Glenwood Springs author pens second in ‘Kincade’ series |

Glenwood Springs author pens second in ‘Kincade’ series

John Colson
Post Independent staff
Glenwood Springs, CO Colorado
A cover shot of Michael Chandler's new novel "Kincade's Fear", the sequal to the 2008 book "Kincade's Blood".

A new novel by a Glenwood Springs author is in area bookstores now, and its faithful adherence to its western genre is as much a reflection of its author’s inner workings as it is of the fact that it is a sequel, the second in a series.

“Kincade’s Fear,” by local marketing specialist and “professional Old West gunfighter” Michael Chandler, follows hard on the heels of Chandler’s debut novel, “Kincade’s Blood,” which came out in 2008.

The sequel picks up the story of Kincade, a rough-and-tumble gunfighter, cow hand, trail rider and, now, U.S. Marshall of Tombstone, Ariz., after the departure of Wyatt Earp and Dr. John “Doc” Holliday.

Raised by Indians and hardened by a tough life, Kincade is possessed of a simple, if occasionally convoluted morality that might be viewed as a cliche by readers not already enamored of the western genre.

Where the first novel was a straightforward contest of Kincade, the “good guy,” versus Wil Logan, the “bad guy,” in the sequel Kincade is portrayed as battling his inner demons as well.

Packed with the requisite violence, horseback adventures, rustling, holdups and other trappings of the mythic western frontier, Chandler’s books should satisfy any fan of the genre.

But, unlike the first book, Chandler said in an interview, “Kincade’s Fear” is both sharply focused on Chandler’s own ideas of morality, tinged with a kind of ethical ambiguity that afflicts the hero.

“It goes to a darker level,” he said, to “the very essence of good, and the very essence of evil … which, I think, is the emotion of hatred.”

The view of life based on the two extremes, where white is good and black is evil, comes from his generation’s childhood. From the age of four, as an example, Chandler was a devoted young “cowboy” brought up on TV westerns.

“In the fifties, all of TV was westerns,” he recalled, “all good guys, all bad guys. We were raised on that sort of clarity … there were no shades of gray.

“It was naive, to be certain,” Chandler continued, noting that later in life “we learned there is no black and white, it’s all shades of gray.”

But still, he insisted, an individual can choose to “hang his hat on one side or the other” of the classic battle of good-versus-evil, which he characterizes as the divide between hate and love.

And the new novel, he said, is “these two emotions at war … within Kincade’s soul.”

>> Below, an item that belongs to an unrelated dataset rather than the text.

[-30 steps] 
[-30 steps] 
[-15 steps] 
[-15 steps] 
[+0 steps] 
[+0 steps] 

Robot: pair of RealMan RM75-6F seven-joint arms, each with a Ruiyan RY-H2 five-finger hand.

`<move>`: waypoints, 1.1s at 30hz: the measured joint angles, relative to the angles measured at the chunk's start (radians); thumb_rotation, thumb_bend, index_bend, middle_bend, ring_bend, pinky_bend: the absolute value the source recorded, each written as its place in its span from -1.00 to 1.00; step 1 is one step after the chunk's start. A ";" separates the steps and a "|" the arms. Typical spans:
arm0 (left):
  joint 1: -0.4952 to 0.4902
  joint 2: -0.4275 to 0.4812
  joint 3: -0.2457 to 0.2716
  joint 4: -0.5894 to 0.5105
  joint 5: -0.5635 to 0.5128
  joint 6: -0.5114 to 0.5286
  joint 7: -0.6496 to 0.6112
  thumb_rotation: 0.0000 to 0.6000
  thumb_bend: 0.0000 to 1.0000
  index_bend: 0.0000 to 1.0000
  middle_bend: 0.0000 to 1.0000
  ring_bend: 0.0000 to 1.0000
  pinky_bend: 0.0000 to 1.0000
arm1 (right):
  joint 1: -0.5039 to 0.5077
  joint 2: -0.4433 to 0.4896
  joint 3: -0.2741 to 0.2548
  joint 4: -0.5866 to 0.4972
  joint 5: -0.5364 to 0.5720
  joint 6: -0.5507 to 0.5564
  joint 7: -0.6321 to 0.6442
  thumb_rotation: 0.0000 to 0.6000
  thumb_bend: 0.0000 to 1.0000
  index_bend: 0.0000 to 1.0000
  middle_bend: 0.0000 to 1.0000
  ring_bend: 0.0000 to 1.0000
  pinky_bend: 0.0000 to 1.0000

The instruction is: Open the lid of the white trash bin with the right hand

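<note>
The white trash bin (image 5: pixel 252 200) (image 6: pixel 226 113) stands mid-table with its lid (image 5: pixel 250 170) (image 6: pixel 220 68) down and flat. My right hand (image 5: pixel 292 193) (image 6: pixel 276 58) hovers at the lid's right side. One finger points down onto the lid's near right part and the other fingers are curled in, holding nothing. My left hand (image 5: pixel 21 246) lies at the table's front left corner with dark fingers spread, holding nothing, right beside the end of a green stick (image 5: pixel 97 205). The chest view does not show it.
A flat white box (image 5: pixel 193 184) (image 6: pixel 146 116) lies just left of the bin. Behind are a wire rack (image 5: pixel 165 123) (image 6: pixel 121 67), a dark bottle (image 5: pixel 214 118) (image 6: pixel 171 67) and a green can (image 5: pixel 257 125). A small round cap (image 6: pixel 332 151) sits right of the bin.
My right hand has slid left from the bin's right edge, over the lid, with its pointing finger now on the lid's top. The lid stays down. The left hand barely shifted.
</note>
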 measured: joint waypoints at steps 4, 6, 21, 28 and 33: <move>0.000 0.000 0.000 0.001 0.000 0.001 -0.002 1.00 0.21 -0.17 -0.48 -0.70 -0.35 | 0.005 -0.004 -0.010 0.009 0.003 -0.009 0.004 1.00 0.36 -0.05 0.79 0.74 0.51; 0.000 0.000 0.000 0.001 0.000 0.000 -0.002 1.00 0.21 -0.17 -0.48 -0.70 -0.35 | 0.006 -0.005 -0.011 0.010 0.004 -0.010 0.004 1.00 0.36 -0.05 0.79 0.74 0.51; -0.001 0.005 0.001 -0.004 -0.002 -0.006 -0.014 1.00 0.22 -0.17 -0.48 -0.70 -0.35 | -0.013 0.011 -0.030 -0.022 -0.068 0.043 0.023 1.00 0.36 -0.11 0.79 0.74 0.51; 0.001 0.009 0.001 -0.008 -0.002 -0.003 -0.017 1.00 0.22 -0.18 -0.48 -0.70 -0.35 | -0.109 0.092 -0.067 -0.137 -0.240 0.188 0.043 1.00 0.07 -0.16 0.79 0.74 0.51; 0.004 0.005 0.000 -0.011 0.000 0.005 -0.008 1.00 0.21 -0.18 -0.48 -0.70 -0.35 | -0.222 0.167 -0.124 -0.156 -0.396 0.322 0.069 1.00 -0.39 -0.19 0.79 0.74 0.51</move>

“Fear,” as Chandler calls it when discussing his work, is a collaborative effort, unlike his first, which he wrote on his own. His mother, Loahna Chandler, a former actress, stage performer and descendant of pioneers who came to Colorado in covered wagons, helped her son hammer out the second of what he says will ultimately be a four-part series, at least.

According to Michael Chandler, who recently turned 60, he had the sequel in mind even as he was writing the first novel, and he already has mapped out two subsequent novels. One is a “prequel,” titled “Kincade’s Early Years,” and the other is the third in the sequential story of Kincade’s life as an adult.

Asked why the images of Kincade on the covers of both books look a lot like Chandler himself (they were painted by a friend, western artist Hiram Richardson), he said, “Because I’ve always seen myself as Kincade … very stalwart in the pursuit of goodness.”

He also is a dedicated collector of western paraphernalia.

Chandler’s office in Glenwood Springs looks as though a museum docent should be on hand to caution patrons against handling the antique items on display.

Pistols and rifles, bridles and bullwhips, memorabilia and posters, the list of Western (and that capital “W” is deliberate) artifacts would fill a small book in itself.

Chandler is a former assistant chief of police in Aspen, a member of the Western Writers of America, and has become known statewide for his “professional Old West gunfighter” shows in the streets of numerous Colorado towns.

His books are available throughout the valley, at Book Train and Through The Looking Glass in Glenwood Springs, Novel Tea Books in Carbondale, and Explore Booksellers in Aspen.